* Exercise directions
Below are the entries; give again exactly the lines from the one mentioning "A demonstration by" through the one mentioning "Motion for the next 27", inclusive.

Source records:
• • • • •
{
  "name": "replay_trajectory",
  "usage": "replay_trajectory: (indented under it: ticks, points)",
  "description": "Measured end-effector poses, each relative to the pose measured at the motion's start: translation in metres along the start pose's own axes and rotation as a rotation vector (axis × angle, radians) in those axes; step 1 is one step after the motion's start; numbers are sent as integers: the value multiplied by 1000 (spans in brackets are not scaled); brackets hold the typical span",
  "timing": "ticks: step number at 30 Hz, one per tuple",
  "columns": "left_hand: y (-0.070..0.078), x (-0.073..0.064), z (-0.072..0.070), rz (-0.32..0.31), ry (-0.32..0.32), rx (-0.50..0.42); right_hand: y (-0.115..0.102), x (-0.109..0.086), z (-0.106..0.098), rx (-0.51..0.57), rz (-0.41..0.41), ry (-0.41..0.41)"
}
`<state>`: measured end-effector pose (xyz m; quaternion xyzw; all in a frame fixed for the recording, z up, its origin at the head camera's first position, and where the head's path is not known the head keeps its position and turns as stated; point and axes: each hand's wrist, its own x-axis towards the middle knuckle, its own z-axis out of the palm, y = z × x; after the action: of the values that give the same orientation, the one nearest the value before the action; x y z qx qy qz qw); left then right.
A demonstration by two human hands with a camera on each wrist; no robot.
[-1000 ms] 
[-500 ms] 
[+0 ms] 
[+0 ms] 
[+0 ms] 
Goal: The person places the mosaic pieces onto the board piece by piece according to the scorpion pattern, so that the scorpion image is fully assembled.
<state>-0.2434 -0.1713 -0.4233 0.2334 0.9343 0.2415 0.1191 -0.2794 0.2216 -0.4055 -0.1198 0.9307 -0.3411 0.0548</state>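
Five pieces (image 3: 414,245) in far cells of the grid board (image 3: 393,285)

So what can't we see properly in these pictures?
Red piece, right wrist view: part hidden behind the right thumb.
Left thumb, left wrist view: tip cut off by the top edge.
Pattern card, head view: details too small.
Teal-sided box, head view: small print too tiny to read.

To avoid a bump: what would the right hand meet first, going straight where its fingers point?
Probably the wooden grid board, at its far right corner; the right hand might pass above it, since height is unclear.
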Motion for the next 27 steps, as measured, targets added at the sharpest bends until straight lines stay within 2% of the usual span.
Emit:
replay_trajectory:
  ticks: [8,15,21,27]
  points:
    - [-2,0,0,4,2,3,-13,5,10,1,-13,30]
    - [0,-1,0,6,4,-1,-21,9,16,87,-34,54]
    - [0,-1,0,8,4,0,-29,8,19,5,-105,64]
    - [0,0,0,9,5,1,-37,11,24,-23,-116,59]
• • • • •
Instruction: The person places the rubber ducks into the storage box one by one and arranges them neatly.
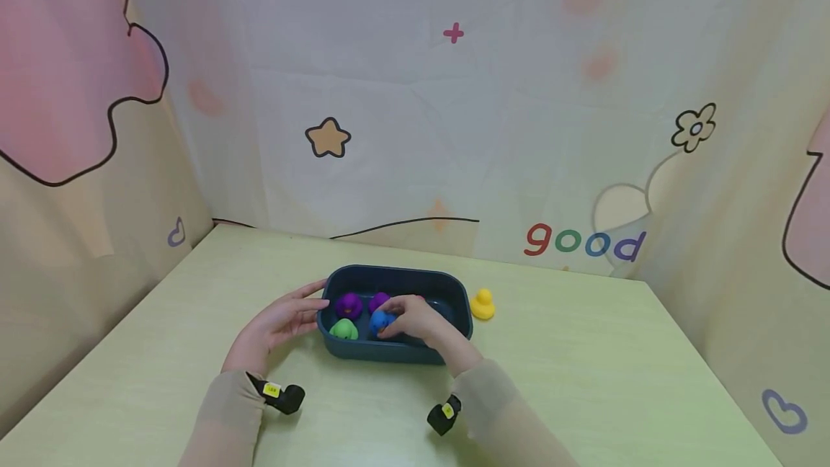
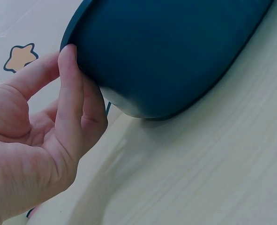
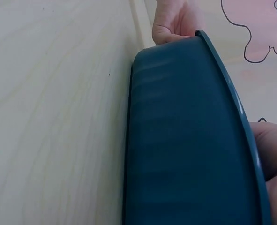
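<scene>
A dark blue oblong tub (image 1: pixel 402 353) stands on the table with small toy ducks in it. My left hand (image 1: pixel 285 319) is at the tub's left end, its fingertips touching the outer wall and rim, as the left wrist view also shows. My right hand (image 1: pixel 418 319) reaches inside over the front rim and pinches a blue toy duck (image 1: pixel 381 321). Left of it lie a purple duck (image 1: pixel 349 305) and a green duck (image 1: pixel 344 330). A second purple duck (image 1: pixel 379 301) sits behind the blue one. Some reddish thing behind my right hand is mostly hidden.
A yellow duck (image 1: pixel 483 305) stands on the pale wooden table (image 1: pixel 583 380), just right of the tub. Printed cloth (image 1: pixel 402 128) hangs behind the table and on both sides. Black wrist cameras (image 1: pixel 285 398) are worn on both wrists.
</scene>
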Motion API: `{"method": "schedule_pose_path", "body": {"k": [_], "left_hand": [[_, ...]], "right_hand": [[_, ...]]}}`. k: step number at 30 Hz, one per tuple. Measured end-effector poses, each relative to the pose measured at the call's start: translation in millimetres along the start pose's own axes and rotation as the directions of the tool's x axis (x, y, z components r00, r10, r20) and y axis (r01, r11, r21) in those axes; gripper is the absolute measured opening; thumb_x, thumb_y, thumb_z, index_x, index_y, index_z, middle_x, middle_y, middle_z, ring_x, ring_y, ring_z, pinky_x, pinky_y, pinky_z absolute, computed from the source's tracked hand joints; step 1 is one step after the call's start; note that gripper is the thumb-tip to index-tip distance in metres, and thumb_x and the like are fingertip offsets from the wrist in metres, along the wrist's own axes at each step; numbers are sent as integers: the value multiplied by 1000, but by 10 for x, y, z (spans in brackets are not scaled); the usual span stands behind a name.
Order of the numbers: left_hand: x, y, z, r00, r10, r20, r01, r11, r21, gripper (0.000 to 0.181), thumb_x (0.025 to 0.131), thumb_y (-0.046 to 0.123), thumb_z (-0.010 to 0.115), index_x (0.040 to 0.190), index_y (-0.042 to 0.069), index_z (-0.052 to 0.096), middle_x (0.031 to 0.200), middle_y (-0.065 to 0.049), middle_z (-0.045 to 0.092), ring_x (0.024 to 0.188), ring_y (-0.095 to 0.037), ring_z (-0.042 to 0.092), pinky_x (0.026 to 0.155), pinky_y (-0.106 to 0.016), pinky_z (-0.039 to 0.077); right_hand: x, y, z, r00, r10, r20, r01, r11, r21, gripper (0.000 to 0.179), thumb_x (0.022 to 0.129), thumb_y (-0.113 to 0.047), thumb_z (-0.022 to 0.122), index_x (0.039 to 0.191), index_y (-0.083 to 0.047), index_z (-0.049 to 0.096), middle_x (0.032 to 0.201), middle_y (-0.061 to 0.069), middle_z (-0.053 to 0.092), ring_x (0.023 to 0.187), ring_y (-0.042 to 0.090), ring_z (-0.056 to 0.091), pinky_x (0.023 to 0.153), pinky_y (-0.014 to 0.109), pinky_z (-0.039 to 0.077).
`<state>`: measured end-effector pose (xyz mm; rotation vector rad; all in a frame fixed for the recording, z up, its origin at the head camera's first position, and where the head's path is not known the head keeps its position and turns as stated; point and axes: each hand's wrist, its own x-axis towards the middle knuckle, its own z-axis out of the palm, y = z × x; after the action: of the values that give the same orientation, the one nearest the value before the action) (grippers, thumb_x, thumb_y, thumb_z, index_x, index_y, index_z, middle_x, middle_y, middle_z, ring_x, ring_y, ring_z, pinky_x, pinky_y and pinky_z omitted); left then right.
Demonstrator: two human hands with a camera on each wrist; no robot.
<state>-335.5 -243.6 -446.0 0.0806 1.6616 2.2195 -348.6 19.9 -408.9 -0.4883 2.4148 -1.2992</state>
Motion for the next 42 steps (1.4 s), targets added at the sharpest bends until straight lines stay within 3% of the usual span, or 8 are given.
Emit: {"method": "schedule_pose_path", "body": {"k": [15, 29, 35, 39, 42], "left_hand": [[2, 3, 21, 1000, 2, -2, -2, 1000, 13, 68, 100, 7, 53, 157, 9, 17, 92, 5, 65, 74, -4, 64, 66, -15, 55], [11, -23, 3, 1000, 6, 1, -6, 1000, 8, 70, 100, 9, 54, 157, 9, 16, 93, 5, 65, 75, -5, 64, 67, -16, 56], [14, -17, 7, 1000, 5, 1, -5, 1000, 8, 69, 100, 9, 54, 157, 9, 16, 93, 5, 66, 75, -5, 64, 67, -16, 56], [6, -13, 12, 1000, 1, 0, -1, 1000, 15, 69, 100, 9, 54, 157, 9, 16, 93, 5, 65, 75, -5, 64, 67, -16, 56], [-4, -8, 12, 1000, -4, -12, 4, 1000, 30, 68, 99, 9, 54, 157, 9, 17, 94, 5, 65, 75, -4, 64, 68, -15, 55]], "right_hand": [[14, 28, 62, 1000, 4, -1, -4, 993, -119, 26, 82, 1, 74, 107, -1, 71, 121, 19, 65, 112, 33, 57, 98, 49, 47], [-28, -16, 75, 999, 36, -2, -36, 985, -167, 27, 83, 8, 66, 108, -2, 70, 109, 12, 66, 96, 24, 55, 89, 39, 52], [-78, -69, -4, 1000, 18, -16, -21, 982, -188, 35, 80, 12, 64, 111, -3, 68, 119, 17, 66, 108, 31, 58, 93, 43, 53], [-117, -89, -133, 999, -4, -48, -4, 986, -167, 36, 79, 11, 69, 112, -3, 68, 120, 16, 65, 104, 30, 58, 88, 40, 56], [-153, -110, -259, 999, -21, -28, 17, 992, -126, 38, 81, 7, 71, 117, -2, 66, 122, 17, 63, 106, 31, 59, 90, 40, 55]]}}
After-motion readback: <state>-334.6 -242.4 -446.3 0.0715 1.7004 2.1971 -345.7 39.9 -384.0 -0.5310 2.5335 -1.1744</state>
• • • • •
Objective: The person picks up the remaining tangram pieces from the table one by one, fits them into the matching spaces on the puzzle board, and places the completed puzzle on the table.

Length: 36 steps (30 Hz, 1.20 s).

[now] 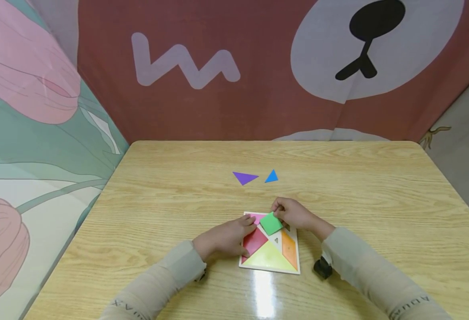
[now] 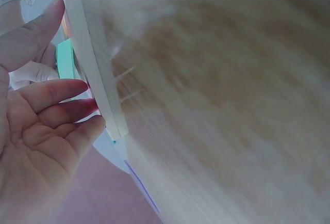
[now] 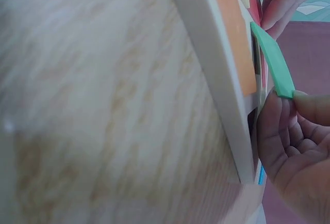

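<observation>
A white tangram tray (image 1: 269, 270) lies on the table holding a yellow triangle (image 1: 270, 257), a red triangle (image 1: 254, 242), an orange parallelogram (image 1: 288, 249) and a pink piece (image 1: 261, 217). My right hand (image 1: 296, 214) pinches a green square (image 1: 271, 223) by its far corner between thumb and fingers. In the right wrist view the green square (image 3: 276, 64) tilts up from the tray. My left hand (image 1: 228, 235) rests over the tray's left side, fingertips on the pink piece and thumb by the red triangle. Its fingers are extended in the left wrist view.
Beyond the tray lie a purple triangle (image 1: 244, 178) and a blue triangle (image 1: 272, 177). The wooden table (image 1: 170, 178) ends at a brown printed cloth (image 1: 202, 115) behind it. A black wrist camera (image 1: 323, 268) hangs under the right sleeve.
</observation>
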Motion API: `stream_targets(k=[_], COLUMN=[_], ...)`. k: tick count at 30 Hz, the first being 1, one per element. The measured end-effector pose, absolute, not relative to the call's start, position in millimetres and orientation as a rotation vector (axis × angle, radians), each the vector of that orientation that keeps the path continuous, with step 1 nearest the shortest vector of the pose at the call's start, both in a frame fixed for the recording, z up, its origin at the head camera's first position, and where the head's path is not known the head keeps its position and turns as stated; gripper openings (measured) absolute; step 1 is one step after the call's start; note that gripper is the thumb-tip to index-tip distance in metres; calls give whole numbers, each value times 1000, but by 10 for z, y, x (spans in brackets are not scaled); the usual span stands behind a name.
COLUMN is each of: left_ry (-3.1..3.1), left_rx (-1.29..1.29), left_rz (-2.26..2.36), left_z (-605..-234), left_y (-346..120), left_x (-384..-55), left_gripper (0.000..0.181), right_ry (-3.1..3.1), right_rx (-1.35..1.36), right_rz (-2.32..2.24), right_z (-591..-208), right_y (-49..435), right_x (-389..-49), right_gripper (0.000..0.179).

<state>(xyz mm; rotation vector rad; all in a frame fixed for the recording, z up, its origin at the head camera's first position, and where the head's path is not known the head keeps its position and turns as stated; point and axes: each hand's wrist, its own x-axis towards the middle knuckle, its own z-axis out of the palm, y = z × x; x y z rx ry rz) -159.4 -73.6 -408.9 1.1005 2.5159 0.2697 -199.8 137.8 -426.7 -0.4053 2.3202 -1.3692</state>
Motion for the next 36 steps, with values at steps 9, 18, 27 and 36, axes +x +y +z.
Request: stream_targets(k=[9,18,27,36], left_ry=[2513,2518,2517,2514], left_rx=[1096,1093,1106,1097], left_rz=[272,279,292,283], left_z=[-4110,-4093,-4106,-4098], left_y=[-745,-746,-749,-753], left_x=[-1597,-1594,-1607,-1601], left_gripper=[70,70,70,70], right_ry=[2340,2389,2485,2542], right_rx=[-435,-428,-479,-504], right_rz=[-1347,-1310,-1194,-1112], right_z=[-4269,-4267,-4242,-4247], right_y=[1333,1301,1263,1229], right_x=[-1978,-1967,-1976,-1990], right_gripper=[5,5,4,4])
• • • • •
* Solution to this exercise
A demonstration by two human hands with a camera on each wrist; no robot.
[-1000 ms] 
[-500 ms] 
[+0 ms] 
[+0 ms] 
[+0 ms] 
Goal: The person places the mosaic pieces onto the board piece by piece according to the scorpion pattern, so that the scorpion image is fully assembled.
<state>-0.2434 -0.1713 -0.4233 0.2334 0.9343 0.2415 0.1191 -0.2794 0.2216 -0.4055 -0.1198 0.9307 -0.3411 0.0548</state>
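Five pieces (image 3: 414,245) in far cells of the grid board (image 3: 393,285)

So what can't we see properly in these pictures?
Red piece, right wrist view: part hidden behind the right thumb.
Left thumb, left wrist view: tip cut off by the top edge.
Pattern card, head view: details too small.
Teal-sided box, head view: small print too tiny to read.

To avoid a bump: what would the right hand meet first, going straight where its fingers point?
Probably the wooden grid board, at its far right corner; the right hand might pass above it, since height is unclear.
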Motion for the next 27 steps, as measured, targets added at the sharpest bends until straight lines stay within 2% of the usual span.

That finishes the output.